## YOUR INSTRUCTIONS:
Lines holding the word "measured" in the material below: count them and write the number alone.

## STORED DATA:

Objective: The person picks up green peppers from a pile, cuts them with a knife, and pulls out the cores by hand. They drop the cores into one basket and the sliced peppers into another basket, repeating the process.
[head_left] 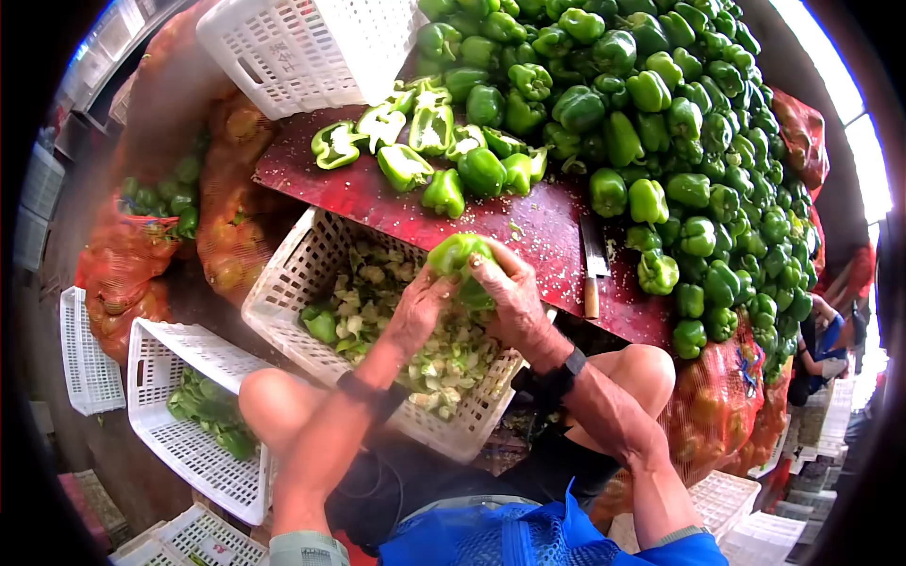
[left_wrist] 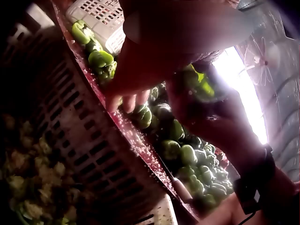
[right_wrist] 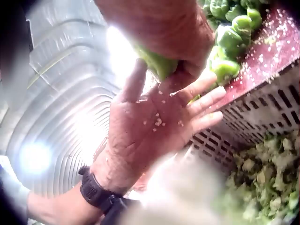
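Observation:
A green pepper (head_left: 460,253) is between the two hands above the crate of scraps. My right hand (head_left: 512,294) grips it with curled fingers; the right wrist view shows the pepper (right_wrist: 161,64) partly hidden behind that hand (right_wrist: 190,58). My left hand (head_left: 417,309) touches the pepper around the thumb. Its palm (right_wrist: 147,119) faces the right wrist camera, fingers straight and spread, with pale seeds stuck on it. In the left wrist view the pepper (left_wrist: 200,85) is mostly shadowed in the right hand.
Opened peppers (head_left: 404,168) and scattered seeds lie on the red board (head_left: 354,193). A knife (head_left: 593,264) rests at its right, beside a large pile of whole peppers (head_left: 698,189). Below stands the scrap crate (head_left: 283,274); another crate (head_left: 203,462) holds green pieces. Net bags (head_left: 713,401) stand around.

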The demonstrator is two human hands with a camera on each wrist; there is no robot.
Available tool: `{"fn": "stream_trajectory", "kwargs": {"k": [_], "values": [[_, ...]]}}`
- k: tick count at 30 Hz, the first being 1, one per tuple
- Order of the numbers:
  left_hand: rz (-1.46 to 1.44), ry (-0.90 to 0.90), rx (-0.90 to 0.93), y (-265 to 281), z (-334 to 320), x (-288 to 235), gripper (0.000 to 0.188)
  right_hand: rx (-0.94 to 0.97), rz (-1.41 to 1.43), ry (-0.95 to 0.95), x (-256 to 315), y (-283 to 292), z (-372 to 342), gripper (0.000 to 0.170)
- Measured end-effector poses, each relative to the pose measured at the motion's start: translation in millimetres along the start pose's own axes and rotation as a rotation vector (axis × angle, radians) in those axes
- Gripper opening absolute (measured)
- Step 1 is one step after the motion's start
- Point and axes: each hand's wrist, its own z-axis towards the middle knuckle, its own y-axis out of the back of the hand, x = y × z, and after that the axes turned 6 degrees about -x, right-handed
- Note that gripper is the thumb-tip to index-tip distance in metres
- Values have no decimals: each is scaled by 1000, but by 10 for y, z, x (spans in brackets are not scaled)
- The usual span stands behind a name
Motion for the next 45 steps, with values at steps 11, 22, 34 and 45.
{"fn": "stream_trajectory", "kwargs": {"k": [11, 22, 34, 45], "values": [[661, -154, -94, 261, 0, 232, 30, -141, -1452, 753, -824, 1184, 600, 53], [701, -845, 54, 711, -469, 862, 30, 318, -125, 71, 18, -1796, 154, 35], [1267, -413, 205, 627, -496, 28, 20, -156, -1419, 584, -511, -191, 1435, 38], [1268, -422, 153, 574, -419, -43, 19, 161, -1574, 316, -454, -39, 1533, 62]]}}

## YOUR SOLUTION:
2